* **WORK TO BE COMPLETED**: Beginning with the line that holds "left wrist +", copy each line through the end of the material below, exactly and with no pictures.

* **DATASET CONTENT**:
-=-=-=-=-

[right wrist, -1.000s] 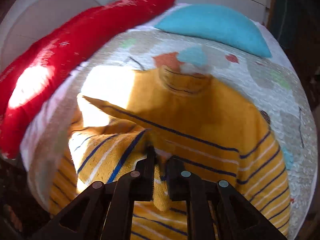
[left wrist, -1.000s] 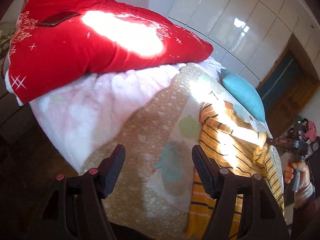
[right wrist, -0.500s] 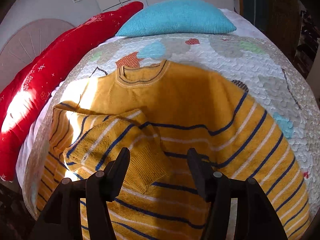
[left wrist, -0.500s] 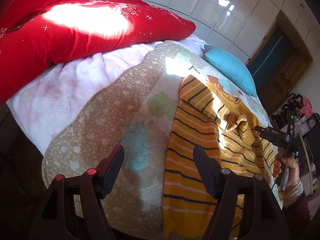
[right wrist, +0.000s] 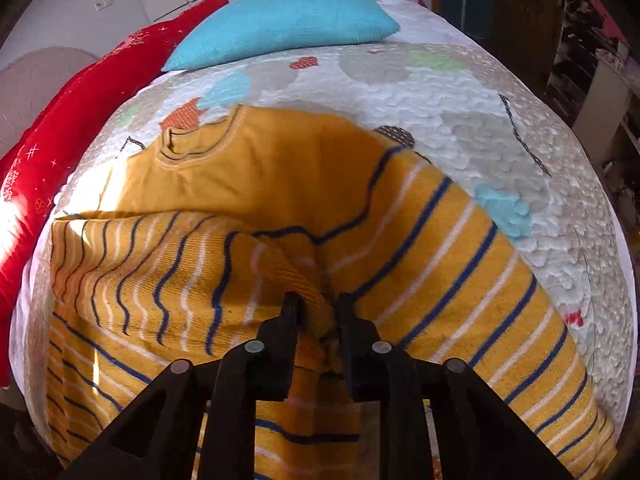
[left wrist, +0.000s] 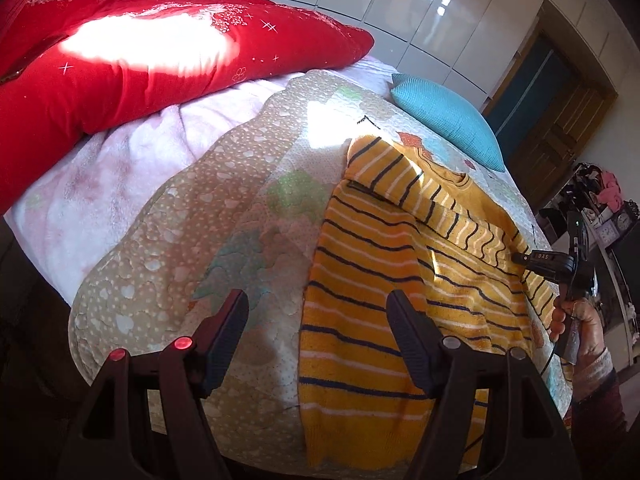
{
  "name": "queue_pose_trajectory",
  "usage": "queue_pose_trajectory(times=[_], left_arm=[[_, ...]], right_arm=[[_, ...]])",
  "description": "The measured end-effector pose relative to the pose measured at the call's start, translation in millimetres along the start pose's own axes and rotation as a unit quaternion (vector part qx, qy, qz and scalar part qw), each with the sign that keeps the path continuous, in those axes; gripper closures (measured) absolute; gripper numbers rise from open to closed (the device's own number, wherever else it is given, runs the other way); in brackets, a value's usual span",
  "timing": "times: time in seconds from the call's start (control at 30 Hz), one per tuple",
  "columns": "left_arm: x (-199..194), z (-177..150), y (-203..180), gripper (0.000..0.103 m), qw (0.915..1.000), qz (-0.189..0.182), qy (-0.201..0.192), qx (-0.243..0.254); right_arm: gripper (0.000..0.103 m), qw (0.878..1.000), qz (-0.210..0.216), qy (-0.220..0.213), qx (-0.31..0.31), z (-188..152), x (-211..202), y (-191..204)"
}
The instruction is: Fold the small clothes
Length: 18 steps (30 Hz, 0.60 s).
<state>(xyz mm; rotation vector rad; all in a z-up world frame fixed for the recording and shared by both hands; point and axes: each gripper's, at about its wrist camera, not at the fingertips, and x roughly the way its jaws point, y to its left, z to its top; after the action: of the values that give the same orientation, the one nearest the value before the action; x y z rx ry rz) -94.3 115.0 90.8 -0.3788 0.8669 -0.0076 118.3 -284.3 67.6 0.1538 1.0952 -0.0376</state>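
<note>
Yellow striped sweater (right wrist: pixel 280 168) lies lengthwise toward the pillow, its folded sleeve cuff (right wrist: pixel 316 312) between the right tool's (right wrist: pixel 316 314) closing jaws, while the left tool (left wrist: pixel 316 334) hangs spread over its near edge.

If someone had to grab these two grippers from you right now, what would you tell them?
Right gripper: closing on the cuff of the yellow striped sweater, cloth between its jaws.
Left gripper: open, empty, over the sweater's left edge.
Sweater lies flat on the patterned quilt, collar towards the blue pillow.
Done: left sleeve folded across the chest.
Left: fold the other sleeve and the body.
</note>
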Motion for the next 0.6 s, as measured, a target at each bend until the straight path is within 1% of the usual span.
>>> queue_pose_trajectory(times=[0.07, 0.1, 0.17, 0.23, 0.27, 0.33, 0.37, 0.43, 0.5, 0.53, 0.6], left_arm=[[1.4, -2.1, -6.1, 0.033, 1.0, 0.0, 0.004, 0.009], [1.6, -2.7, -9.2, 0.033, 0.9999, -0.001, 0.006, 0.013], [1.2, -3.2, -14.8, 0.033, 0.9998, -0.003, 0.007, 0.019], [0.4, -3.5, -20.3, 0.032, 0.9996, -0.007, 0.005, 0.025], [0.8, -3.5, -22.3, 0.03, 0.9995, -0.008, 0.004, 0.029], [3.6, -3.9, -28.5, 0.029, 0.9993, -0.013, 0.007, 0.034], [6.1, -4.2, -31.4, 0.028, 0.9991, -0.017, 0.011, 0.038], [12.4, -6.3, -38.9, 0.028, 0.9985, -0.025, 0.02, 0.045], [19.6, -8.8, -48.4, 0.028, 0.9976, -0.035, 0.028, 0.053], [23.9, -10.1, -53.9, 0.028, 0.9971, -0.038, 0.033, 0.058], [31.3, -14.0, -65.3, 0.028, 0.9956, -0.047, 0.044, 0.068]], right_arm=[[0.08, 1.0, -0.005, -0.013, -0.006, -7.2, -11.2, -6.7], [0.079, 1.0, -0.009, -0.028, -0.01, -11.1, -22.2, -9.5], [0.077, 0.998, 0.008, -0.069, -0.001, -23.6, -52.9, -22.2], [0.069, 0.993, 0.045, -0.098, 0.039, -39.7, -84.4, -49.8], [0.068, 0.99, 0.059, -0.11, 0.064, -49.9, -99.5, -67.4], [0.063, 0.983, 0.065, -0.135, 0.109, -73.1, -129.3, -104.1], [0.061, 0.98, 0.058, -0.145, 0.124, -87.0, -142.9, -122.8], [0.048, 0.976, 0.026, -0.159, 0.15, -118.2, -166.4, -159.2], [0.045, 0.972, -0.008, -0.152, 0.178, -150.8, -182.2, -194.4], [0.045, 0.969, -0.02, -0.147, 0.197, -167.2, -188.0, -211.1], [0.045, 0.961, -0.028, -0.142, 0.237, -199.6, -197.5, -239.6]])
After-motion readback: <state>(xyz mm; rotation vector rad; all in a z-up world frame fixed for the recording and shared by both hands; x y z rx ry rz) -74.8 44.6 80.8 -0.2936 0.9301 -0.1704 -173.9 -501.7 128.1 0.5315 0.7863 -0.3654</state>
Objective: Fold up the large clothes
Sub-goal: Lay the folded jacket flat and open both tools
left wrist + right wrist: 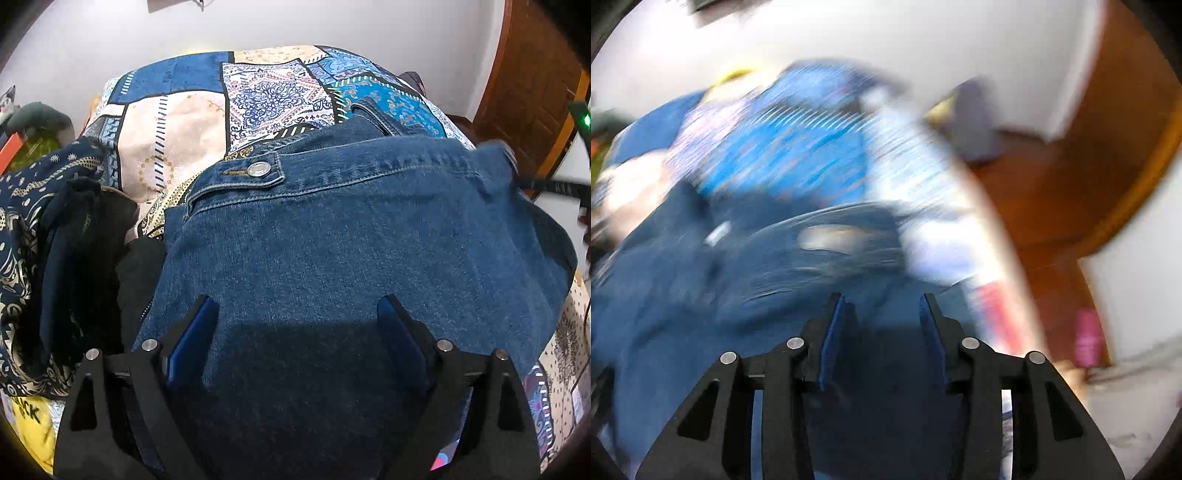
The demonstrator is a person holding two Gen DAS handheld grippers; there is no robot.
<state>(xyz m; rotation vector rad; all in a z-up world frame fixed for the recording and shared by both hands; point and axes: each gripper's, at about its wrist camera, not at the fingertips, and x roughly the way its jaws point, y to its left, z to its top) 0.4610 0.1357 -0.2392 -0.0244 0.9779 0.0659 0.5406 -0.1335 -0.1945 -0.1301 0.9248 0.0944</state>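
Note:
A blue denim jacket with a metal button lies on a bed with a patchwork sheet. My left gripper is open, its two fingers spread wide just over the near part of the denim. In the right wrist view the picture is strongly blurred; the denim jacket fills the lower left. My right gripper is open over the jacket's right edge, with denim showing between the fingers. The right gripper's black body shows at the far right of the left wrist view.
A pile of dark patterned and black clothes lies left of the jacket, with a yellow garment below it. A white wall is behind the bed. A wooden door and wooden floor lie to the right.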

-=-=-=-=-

* **SOLVED PROBLEM**:
left wrist + right wrist: 
The demonstrator is a person holding two Gen DAS handheld grippers; there is no robot.
<state>(xyz m; rotation vector rad; all in a z-up world frame fixed for the recording and shared by both hands; point and axes: each gripper's, at about its wrist camera, not at the fingertips, and x roughly the way its jaws point, y to its left, z to its top) 0.4610 0.1357 -0.2392 -0.0244 0.9779 0.0659 0.5406 -0.1335 -0.1945 -0.1301 0.9248 0.0944</state>
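Note:
A blue denim jacket with a metal button lies on a bed with a patchwork sheet. My left gripper is open, its two fingers spread wide just over the near part of the denim. In the right wrist view the picture is strongly blurred; the denim jacket fills the lower left. My right gripper is open over the jacket's right edge, with denim showing between the fingers. The right gripper's black body shows at the far right of the left wrist view.
A pile of dark patterned and black clothes lies left of the jacket, with a yellow garment below it. A white wall is behind the bed. A wooden door and wooden floor lie to the right.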

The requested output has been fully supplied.